Pendant deux semaines, l’apprentissage théorique, le plus souvent traité sous forme de briefings, et les exercices pratiques sous l’eau, au rythme de deux plongées quotidiennes en moyenne, elles-mêmes ponctuées de débriefings, vont ainsi se succéder.
« Le seul gros cours théorique en salle concerne la prise de vue. Cela peut paraître facile, mais sous l’eau cela demande une certaine technique. Le premier objectif est donc de maîtriser l’appareil. Pour le reste, on va moins loin, mais cela permet de pratiquer à sec et de mieux expliquer », poursuit le moniteur.
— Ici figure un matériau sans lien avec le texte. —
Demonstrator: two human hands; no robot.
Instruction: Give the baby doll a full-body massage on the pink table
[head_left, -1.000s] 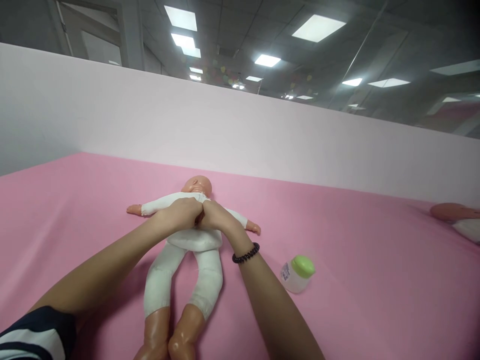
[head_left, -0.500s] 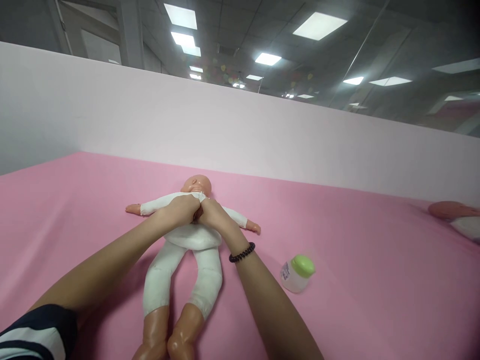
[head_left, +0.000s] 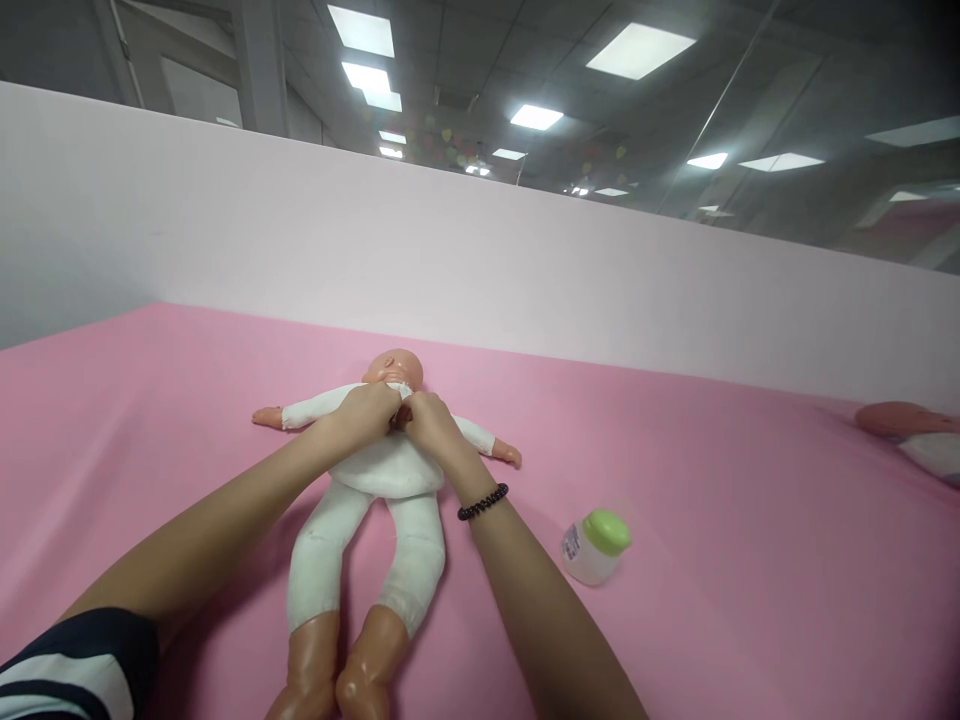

Et si sous l’eau, les gestes de plongée sont normés (ou presque), sur terre, la barrière de la langue vient parfois compliquer les échanges, d’autant que le vocabulaire employé est technique. « Certaines nuances ou subtilités sont compliquées à faire passer. On essaie donc de vulgariser au maximum, de chercher les mots les plus simples. Même sous l’eau, la communication spécifique à l’apprentissage ou à la mission de PTS (Police Technique et scientifique) nécessite l’emploi de signes que nos stagiaires ne connaissent pas forcément, parce que nous n’avons pas le même référentiel. Cela nous oblige à une certaine remise en question dans notre manière d’enseigner. Mais la base du monitorat, c’est de s’adapter. C’est la raison pour laquelle on privilégie la pratique à un apport théorique trop dense. Ils n’auront peut-être pas toutes les justifications des actes, mais ils auront l’essentiel leur permettant de les mettre en pratique », estime Ian, adjoint au chef du bureau instruction du CNING.
S’il est déjà arrivé aux moniteurs de dispenser des formations en anglais, cette année, le CNING a toutefois pu compter sur un gendarme mobile de l’escadron d’Antibes doté d’un certificat de langue militaire en tunisien pour jouer les interprètes.